Fordham Community At Odds Over Fully In-Person Spring Semester

Out of 211 respondents, 43.1% want Fordham to implement a hybrid option for classes



Most respondents said that they were concerned or nervous or very concerned or nervous about returning to classes this semester with COVID cases rising.


Amid the spike in COVID-19 cases alongside the omicron variant, Fordham announced on Jan. 10 that the university would continue to operate with fully in-person classes for the spring semester. The decision was met with criticism from both students and faculty due to the rising number of cases. 

When students left for winter break, Fordham’s COVID-19 cases were at a record high, with 120 cases at Fordham Lincoln Center and 239 cases at Fordham Rose Hill. As of Feb. 1, there have been 12 positive tests in the past seven days at Lincoln Center and 35 at Rose Hill. 

As colleges across the country approached the beginning of their spring semesters, many announced that they would hold the first few weeks of class virtually. Schools such as Harvard, Stanford and Georgetown universities began their semesters online, and other schools have chosen to either delay their start time or allow professors to choose their modality of instruction for the first few weeks.

Bob Howe, assistant vice president for communications, said that many of the universities that opted to begin their classes online did so because they were scheduled to begin their semesters a week or two before Fordham and that these schools made their decisions with less information about the spread of the omicron variant. 

Universities like Barnard College and Columbia University in New York, as well as Rutgers University in New Jersey, held their first two weeks of classes remotely and were scheduled to begin the semester on Jan. 18, the same day that Fordham’s spring semester began. Howe also cited the fact that the omicron variant has already peaked in New York City, as it is ahead of New York state and the rest of the United States.  

New Safety Measures

Fordham announced new safety measures to be implemented for the spring semester in an email sent on Jan. 3. Two of the changes from the fall semester included requiring all on-campus students, faculty and staff to receive their booster dose and submit a PCR test by Jan. 23.

The Observer conducted an anonymous survey on Jan. 16 about student opinions on returning in person and received 211 responses by Jan. 27. In the survey, many students expressed their concerns regarding Fordham’s booster exemptions. 

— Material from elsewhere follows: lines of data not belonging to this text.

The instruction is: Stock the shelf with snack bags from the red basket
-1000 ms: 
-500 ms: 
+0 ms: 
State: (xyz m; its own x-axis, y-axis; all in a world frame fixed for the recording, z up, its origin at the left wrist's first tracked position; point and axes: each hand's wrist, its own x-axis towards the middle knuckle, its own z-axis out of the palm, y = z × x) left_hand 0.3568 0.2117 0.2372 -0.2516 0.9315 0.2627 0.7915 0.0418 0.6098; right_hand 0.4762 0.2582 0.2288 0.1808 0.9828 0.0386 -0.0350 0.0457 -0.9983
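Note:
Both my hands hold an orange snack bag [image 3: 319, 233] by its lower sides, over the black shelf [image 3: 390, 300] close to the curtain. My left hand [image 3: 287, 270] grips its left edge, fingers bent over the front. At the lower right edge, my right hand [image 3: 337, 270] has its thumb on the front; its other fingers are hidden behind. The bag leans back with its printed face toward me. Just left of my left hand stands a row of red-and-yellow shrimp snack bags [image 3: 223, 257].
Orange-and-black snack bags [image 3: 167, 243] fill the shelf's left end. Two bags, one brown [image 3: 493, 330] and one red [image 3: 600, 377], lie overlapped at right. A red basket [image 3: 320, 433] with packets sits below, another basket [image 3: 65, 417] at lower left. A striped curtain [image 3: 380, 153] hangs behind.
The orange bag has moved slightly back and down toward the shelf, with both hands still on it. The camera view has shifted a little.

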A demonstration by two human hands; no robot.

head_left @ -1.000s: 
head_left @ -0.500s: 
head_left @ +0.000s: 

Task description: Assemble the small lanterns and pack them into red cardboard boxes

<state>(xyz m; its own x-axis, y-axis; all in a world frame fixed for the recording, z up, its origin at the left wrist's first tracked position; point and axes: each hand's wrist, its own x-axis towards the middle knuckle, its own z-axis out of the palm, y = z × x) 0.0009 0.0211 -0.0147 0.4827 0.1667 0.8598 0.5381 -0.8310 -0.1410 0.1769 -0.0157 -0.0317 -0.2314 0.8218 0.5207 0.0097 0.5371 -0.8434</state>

When Fordham announced that students, faculty and staff would be required to be fully vaccinated to return to campus for the fall 2021 semester, they also stated that people may be accommodated if they had documented proof of a medical or religious exemption. 

The only new exemptions that exist for the booster requirement are for those who had extreme reactions to the first or second dose of their primary vaccination series or for those for whom it would be harmful to their health to receive the booster.

According to Keith Eldredge, assistant vice president and dean of students, the only new exemptions that exist for the booster requirement are for those who had extreme reactions to the first or second dose of their primary vaccination series or for those for whom it would be harmful to their health to receive the booster.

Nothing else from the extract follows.